The fastest way to make a data range look polished and professional is Format as Table, found in the Home tab under the Styles group. Select your data, click Format as Table, choose a style, and Excel transforms your plain range into a fully formatted table with alternating row colours, a styled header row, and built-in filter dropdowns — all in about three seconds.

After Format as Table — Same Data, Instantly Professional
Region ▾ Q1 Sales ▾ Q2 Sales ▾ Total ▾
North $42,000 $51,000 $93,000
South $38,000 $44,000 $82,000
East $55,000 $62,000 $117,000
West $47,000 $53,000 $100,000

Same data as before — but now it has a clear header, alternating row shading, and filter arrows. Instantly more readable.
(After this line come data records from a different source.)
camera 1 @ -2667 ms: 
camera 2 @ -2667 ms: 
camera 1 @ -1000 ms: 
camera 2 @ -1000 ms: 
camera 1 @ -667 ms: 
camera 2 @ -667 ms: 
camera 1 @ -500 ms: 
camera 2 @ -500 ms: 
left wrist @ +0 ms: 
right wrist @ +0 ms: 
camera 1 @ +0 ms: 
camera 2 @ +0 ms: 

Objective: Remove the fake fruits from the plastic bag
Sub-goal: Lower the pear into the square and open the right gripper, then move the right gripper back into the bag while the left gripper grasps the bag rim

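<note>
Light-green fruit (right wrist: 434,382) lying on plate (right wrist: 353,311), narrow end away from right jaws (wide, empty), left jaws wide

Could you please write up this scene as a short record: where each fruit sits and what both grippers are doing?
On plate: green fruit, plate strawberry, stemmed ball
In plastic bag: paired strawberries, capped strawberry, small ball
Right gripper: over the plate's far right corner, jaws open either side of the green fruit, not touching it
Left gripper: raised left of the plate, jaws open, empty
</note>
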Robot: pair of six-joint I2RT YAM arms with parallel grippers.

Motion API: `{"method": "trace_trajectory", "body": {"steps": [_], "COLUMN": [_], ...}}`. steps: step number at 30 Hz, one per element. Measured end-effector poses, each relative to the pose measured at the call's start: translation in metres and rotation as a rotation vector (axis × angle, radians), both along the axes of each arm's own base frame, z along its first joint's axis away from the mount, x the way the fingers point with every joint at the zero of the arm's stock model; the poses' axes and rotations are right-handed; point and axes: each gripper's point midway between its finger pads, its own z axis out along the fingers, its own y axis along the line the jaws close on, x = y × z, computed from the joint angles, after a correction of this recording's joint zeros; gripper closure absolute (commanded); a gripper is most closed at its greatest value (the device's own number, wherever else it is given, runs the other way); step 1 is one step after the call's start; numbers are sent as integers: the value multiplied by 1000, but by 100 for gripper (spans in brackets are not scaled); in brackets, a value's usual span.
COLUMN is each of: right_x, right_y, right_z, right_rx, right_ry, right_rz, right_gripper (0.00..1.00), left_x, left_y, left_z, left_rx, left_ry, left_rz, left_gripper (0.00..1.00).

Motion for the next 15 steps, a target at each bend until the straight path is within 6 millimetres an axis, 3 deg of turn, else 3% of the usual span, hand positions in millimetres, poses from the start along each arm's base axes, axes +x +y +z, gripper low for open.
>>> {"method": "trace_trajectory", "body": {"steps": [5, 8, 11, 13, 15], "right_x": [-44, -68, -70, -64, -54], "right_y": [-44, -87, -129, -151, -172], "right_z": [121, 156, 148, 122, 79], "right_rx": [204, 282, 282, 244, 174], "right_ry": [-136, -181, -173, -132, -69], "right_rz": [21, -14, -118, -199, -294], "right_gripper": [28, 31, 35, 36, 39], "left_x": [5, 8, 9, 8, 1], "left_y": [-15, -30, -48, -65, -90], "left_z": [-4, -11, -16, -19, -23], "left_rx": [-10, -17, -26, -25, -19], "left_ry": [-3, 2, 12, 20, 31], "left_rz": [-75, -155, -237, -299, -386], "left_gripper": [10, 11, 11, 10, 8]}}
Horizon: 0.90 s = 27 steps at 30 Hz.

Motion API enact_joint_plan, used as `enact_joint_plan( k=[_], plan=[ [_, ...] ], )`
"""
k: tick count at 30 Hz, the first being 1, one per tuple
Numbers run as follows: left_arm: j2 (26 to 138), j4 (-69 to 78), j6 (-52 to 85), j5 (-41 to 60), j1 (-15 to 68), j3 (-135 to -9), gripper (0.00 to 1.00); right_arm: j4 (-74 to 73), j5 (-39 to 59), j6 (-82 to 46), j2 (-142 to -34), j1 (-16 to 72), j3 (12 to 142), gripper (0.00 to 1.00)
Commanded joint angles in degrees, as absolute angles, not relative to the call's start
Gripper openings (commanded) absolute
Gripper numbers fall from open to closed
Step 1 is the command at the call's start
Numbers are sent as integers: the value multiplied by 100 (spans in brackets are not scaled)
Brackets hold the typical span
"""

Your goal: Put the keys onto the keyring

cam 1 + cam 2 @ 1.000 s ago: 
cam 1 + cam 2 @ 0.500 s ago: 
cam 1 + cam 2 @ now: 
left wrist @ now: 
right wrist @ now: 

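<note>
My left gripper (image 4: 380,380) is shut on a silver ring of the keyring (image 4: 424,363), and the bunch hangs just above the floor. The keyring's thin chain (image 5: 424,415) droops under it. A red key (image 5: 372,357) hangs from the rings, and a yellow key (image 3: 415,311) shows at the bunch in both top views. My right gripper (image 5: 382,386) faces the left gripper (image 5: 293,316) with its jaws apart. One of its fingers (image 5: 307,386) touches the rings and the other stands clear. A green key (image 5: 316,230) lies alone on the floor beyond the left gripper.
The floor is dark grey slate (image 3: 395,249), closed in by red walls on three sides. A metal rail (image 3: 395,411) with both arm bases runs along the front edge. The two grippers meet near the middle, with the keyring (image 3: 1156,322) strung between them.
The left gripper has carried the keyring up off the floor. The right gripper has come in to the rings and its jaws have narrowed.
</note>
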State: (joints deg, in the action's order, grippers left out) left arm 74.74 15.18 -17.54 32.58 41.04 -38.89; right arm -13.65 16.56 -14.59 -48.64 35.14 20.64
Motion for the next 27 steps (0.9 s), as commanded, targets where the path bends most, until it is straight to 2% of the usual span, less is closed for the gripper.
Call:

Excel Tables also bring extra superpowers beyond looks — they expand automatically when you add new rows, formulas referencing a table update automatically, and you can reference table columns by name in formulas. We will use Excel Tables heavily throughout this course.

Conditional Formatting

Regular formatting is something you apply manually. Conditional formatting is formatting that Excel applies automatically based on rules you set. The cell colour, font colour, or icon changes depending on the value inside the cell — and it updates live as the data changes.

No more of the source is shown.